Here's how it really was. I woke early, went back to sleep. I overslept and woke oldest son in a panic. He said "I'm not stupid" when I told him we'd overslept and I wondered how "Get up dearest we have overslept" became to his ears "You are stupid". I took ages putting on my running stuff and thought when Son goes to get his bus I will go and do this impossible thing and run to the sea and back. I recalled times only a week or so ago when running to the sea and back was a delight and my newly slimmed body would (I felt) carry me to the Sahara and back. Was that real? Was I completely mad? This morning I felt that to stagger to the front door was enough and really all I was good for was a day in bed with dep fried chocolate and chips. However, Son who is not stupid came down and we left at the same time. I went one way and to his relief he went another. (Son is at the adolescent stage where he must not have a parent in his life, and was created fully formed aged 15 somewhere and has no need of any authority or family).
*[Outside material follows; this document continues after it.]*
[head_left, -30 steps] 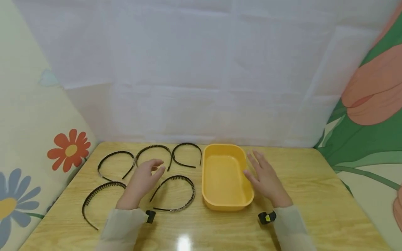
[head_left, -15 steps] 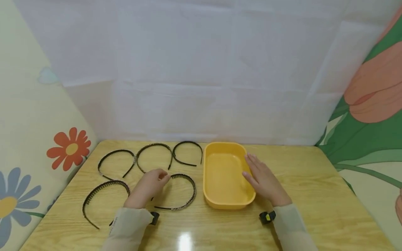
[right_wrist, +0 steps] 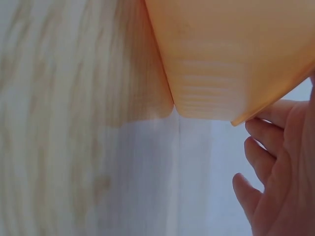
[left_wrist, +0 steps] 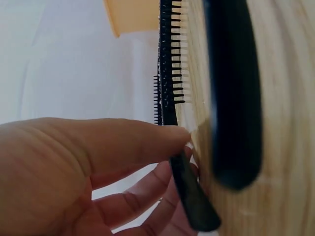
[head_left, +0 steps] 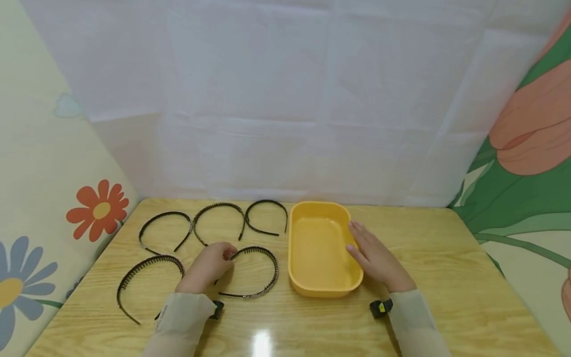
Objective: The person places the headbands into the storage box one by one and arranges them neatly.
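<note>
In the head view, my left hand [head_left: 209, 267] is at the near middle headband [head_left: 276, 270], which is black and toothed. The left wrist view has my thumb and fingers pinching this headband [left_wrist: 167, 73] close to one tip. A blurred dark strip [left_wrist: 236, 98] passes nearer the camera there. Right of the headbands stands a yellow plastic basin [head_left: 324, 291] with nothing inside. My right hand [head_left: 379, 260] rests at its right rim, fingers extended and thumb at the edge. From the right wrist, the fingers [right_wrist: 261, 160] lie outside the basin wall [right_wrist: 211, 88].
Three more black headbands, a left one [head_left: 166, 214], a middle one [head_left: 220, 205] and a right one [head_left: 267, 202], lie along the back. Another headband [head_left: 129, 277] lies at front left. A white cloth [head_left: 285, 124] hangs behind the wooden table [head_left: 312, 327].
My left hand has moved right and down onto the near middle headband, and its fingers have closed on it. My right hand has drawn its fingers together beside the basin's rim.
</note>
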`<state>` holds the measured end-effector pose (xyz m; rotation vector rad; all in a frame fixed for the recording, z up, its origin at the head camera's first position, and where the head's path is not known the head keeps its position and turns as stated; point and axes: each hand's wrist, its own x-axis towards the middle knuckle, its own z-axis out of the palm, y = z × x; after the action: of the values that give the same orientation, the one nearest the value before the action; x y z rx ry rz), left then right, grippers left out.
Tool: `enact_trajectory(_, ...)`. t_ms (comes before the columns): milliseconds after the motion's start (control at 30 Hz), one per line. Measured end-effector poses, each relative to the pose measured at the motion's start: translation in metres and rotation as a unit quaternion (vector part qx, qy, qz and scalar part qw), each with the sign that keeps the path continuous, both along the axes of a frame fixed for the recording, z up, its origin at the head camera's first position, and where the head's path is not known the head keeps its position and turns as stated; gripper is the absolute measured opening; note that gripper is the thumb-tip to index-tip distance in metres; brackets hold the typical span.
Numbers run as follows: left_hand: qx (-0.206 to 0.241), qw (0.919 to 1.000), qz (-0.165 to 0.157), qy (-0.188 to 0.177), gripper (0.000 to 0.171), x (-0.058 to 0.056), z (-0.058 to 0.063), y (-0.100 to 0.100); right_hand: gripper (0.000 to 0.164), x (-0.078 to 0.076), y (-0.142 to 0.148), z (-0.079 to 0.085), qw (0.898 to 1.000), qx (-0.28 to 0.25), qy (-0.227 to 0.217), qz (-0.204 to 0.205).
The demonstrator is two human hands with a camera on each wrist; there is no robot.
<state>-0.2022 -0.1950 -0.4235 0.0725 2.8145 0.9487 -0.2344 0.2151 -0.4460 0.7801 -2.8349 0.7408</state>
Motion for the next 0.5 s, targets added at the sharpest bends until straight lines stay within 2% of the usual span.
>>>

The run was OK! The run was not an ordeal. The ordeal is mental, I have too much on my mind, and the run helped me get some perspective. Oh joy. So on my return I showered, had breakfast and am now going to do the following on the Ross Family Portrait - bottles of beer and wine, glasses, barbeque foods, colourful bowls of fruit and crisps. Tomorrow I will do the materials on the the clothes and finally all the outlines and details and re do the people so that they stand out. I may do balloons and pot plants too. It is all possible.
Yesterday the unmatchable photographer Eileen Rafferty came to take photos of the new Jesus on the Tube and of me in the studio for an article that may come out in April about Steve and his death. I will make a separate entry about that soon.